--- Exercise requirements ---
What is the number of lines below that include "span"? Give that number alone.

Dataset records
====================
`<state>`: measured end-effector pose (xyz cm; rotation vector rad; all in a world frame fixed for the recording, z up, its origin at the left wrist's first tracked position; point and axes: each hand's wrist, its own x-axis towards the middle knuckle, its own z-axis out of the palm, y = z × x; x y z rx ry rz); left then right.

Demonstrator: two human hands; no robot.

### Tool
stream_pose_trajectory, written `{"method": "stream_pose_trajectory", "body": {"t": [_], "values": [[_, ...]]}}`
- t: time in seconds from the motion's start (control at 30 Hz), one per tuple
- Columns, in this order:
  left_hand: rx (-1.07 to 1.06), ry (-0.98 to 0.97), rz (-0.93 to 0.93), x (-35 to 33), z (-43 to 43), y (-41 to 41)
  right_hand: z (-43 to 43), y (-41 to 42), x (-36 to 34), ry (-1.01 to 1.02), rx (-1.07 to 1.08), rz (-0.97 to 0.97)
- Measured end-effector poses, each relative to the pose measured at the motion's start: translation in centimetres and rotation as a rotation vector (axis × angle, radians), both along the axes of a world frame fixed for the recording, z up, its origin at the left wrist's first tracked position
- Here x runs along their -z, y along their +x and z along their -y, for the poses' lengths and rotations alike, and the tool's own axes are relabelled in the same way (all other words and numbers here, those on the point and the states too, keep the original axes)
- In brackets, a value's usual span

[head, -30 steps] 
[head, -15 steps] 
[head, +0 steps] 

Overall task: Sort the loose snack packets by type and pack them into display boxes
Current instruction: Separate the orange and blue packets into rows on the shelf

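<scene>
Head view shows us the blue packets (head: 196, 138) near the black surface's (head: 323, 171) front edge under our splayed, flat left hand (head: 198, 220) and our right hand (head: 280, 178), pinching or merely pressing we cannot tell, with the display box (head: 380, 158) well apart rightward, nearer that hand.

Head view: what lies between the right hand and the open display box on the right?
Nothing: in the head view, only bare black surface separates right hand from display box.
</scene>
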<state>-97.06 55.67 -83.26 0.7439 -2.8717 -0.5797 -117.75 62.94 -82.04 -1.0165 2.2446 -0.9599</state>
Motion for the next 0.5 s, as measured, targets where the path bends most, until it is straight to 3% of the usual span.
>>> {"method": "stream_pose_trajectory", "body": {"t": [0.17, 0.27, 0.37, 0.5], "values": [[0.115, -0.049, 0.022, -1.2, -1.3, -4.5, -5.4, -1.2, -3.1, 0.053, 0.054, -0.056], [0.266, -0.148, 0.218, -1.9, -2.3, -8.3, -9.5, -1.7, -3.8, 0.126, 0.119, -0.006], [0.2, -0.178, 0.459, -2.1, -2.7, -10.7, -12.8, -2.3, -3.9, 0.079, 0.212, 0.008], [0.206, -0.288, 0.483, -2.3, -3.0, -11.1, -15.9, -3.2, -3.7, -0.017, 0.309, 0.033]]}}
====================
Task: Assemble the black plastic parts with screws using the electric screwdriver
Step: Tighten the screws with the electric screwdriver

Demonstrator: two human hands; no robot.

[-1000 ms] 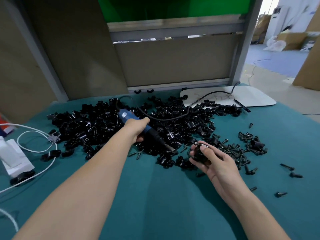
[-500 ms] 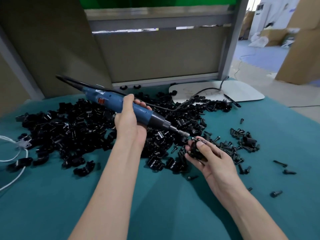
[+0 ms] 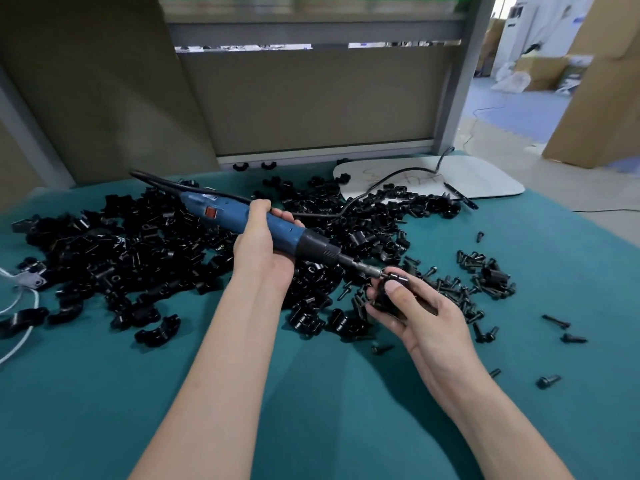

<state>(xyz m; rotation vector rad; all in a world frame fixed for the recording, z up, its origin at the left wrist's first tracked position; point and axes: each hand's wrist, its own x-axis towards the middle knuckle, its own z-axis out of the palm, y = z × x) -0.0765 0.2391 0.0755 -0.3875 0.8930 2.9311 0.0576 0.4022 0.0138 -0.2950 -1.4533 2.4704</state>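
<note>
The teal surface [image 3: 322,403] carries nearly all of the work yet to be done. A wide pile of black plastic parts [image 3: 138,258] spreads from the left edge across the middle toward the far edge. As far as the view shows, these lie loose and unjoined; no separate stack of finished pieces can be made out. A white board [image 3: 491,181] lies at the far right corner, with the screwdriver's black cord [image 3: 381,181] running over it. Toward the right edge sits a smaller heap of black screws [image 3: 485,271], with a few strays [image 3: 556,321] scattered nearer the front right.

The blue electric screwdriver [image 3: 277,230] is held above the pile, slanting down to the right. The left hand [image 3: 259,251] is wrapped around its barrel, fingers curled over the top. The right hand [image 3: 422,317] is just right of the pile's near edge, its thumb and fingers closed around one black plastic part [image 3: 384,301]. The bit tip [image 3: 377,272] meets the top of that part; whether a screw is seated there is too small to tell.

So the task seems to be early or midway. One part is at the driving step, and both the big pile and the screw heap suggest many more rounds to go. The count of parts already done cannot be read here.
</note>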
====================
--- Result of this exercise ---
2